[ClusterLabs] Resource stop sequence with massive CIB update

Mon Aug 12 22:15:59 UTC 2024

Hi Ken, 

thank you great for your prompt help!

> The second one: --sync-call only waits for the change to be committed to the CIB,
> not for the cluster to respond. For that, call crm_resource --wait afterward.

It seems like crm_resource --wait is a very reliable and proven, but veeeeery slow approach. I found that even on sustained cluster it takes around 2-2.4 seconds for this command returns. When I add it to my script flow after resource disable and before deletion, it takes the same time about 2-2.2 sec:

2024-08-12 21:58:14,105 - DEBUG Start applying resource stop changes
2024-08-12 21:58:14,126 - DEBUG Start crm_resource --wailt
2024-08-12 21:58:16,152 - DEBUG Start applying final changes
2024-08-12 21:58:16,173 - INFO     Send request answer

Here it waits 2.26s. The same as sustained call, so I suppose the delay is not too much related to cluster state. 

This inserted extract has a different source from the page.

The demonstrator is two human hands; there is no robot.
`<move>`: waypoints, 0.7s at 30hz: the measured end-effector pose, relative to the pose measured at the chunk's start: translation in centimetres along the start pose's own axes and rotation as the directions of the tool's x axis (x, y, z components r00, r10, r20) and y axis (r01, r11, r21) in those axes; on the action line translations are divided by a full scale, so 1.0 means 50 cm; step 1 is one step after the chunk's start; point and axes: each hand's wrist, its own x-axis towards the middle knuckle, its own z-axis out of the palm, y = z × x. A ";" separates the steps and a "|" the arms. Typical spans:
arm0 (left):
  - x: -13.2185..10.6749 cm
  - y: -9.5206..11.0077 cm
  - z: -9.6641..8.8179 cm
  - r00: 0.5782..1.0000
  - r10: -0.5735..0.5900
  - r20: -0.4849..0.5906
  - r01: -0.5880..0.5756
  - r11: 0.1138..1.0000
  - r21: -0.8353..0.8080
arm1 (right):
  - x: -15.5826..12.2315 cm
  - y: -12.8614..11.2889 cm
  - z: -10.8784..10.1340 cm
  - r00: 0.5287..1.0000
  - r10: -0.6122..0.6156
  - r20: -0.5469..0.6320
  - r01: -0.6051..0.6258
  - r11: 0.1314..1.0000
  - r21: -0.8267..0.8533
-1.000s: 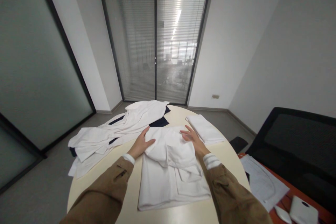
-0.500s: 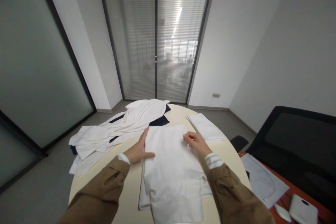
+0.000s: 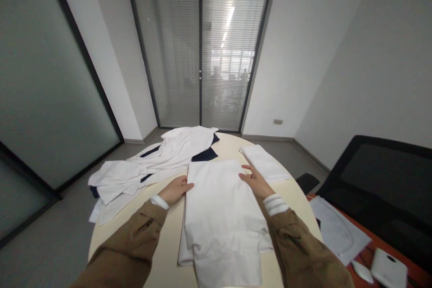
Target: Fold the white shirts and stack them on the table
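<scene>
OK, status: we're working at a round cream bench [image 3: 158, 252] with both bare hands well apart and open, neither one clamped on anything. Our left hand [image 3: 175, 190] is resting against the left edge of a white garment [image 3: 219, 216], fingers loosely curled. Our right hand [image 3: 257, 182] is sitting at the garment's far right edge, fingers spread.

The garment is lying flat on the near half of the bench, between our hands, as a long layered rectangle. Its near end is running out of view at the bottom of the frame. It's looking partly folded to us, with the edges not fully squared.

Progress, going by the lay: we're counting one piece as done, a neat folded white stack [image 3: 263, 162] sitting on the far right of the bench, just beyond our right hand. Not folded yet is a loose heap of white garments [image 3: 168, 153] on the far left, showing navy lining [image 3: 204, 155] and spilling over the bench edge.

Around us, a paper sheet [image 3: 337, 229], a computer mouse [image 3: 362, 272] and a white device [image 3: 389, 269] are lying on an orange desk [image 3: 367, 252] to the right. A black mesh chair back [image 3: 384, 175] is standing beyond them, and a glass door with blinds [image 3: 200, 54] is facing us across the room.
</scene>
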 end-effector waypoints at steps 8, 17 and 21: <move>0.002 -0.012 -0.011 0.985 0.052 0.166 -0.050 0.999 -0.014 | -0.021 -0.004 -0.030 0.972 0.083 0.221 -0.092 0.995 0.031; -0.014 0.005 -0.004 0.976 0.033 0.214 -0.032 0.999 -0.005 | -0.037 -0.024 -0.039 0.938 -0.006 0.347 0.009 1.000 -0.008; -0.009 -0.004 0.006 0.998 0.048 -0.036 -0.049 0.999 -0.016 | -0.038 -0.029 -0.035 0.950 -0.065 0.304 0.069 0.998 -0.002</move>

But I know that real stop happens within about 100-200 ms unless some special conditions happen. The problem is my code works as API server to external system, and it is only one small part of job so 2s of waiting is not a good for me (((

Is there any way to get a list of unfinished start/stop tasks? Sure, I can build the list of resource to be stopped and just check with crm_mon about its status unless everyone stopped or error, I can catch resource events and watch for every planned stop finished, but it looks simpler and more reliable to get active stop task list, if available.

Thank you once again!

Sincerely,

Aalex